Galera que quer negar. São jovens integrantes da União da Juventude Socialista (UJS), em Congresso no mês de abril, em Barra Bonita, SP.Por que negar? Por Dandara Fuhrmann e Fabrícia Lopes
Muitas transformações históricas têm sua gênese na negação. O que seria do proletariado se não tivesse se organizado em sindicatos e dito não à exploração, e do meio ambiente se não houvesse militantes que dissessem não ao desmatamento? E se Martinho Lutero não tivesse dito não ao clero e suas indulgências? Enfim, vários foram os “nãos” cruciais para a garantia de mudanças.
1968 foi o ano que melhor representou o sentimento de negação da juventude em toda parte do globo. Movimentos sociais eclodiram como forma de protesto à Guerra do Vietnã (1964- 1975), à repressão sexual, à manipulação do imaginário coletivo pela mídia, e à ordem cultural predominante. “A coisa da liberdade, da subjetividade, do comportamento, são conquistas de 68, e muitas dessas conquistas foram se aprimorando”. Afirma o Jornalista Zuenir Ventura, autor do livro 1968 – “O ano que não terminou” - Editora Planeta.
A contracultura era muito evidente neste momento. Jovens buscavam uma forma alternativa de vida, desligada do mundo organizado, que prezasse a liberdade e o prazer. O movimento Hippie foi uma demonstração de comportamento não ajustado aos padrões vigentes da sociedade. Com o lema “Make love not war” (faça amor e não guerra) e “flower power” (poder das flores), pretendiam negar às guerras e ao apego aos bens materiais, assim como propor uma volta aos valores naturalistas.

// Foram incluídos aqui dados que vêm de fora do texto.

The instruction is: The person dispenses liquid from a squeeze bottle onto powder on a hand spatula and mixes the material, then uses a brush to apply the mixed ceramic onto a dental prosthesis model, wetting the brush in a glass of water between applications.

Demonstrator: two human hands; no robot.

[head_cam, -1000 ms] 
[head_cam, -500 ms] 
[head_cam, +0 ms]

Neste momento, o Brasil vivia sob o jugo da ditadura militar. As manifestações estudantis assimiladas também por artistas, intelectuais, operários e sindicalistas contra a ditadura possibilitaram a formação da atual democracia representativa. O filósofo Prof. Dr. Júlio Tognolli da Universidade de São Paulo (USP), foi militante dos movimentos contra a ditadura militar, e concedeu-nos entrevista via telefone, na qual disse que a contracultura teve como um de seus pilares as idéias de Nietzsche e Herbert Marcuse que, ao reinterpretar a teoria psicanalítica de Freud, conclui que o Racionalismo (doutrina filosófica surgida nos séculos 17/18 - afirma ser a razão o único órgão adequado e completo do saber), na verdade não leva à liberdade, mas ao descontrole. “Chegou-se à possibilidade da não-repressão, rapidamente adotada pela libertária juventude, que passou a repudiar a razão. A contracultura surgiu, justamente, porque as pessoas haviam se cansado do nazismo, e das bombas atômicas. Essa geração indagou: Porque confiar no homem?” Explicou Tognolli.
O término da repressão política no Brasil trouxe, entretanto, o esquecimento da mesma. Há que se negar a esse esquecimento. Seria porque a democracia não empolga? “A democracia é um regime necessariamente de tédio”, disse o filósofo Paulo Ghiraldelli Jr. A necessidade do debate político, da busca pela compreensão do cenário social é mais facilmente percebida em tempos de insegurança política. O que talvez não ocorresse se o leque possiblitado pela democracia fosse enxergado – “Pois é na rotina que podemos fazer as melhores coisas. Quando todo dia fazemos um pouco de coisas boas, fazemos muito. É assim que se constrói um país livre e bom de viver: fazendo das melhores práticas, rotinas. Para quem tem imaginação, isso é altamente empolgante”, conclui o filósofo.
Essa falta de empolgação permitiu o desenvolvimento de práticas, exercidas principalmente pela mídia, que suprem a necessidade de entusiasmo pelas relações humanas. Intelectuais como Guy Debord, filósofo e estudioso de nossa realidade pós - moderna, afirma que vivemos numa fase marcada pela troca do real pela sua representação, ou seja, a sociedade do espetáculo. Tudo aquilo que falta na vida rotineira e desgastante do homem comum é suprido pelas representações da mídia e das peças publicitárias que transmitem emoções de aventura, felicidade, prazer, que deveriam ser vivenciadas diretamente. Seria uma maneira artificial de se viver, em que as sensações são calculadamente construídas e vendidas à sociedade. Este conceito é também conhecido como “fetichismo da mercadoria” - a felicidade atrelada ao consumo. O livro de Debord, “A sociedade do espetáculo” - Editora Contraponto - reflete esta problemática.
Segundo a antropóloga Aline Vilhena, o conflito, tanto interior como exterior, é de grande relevância, pois, ao percebermos o que nos cerca e ao tentar entender suas devidas circunstâncias, evoluímos, e negar, sem dúvida, é uma das atitudes cabíveis para que transformações positivas ocorram.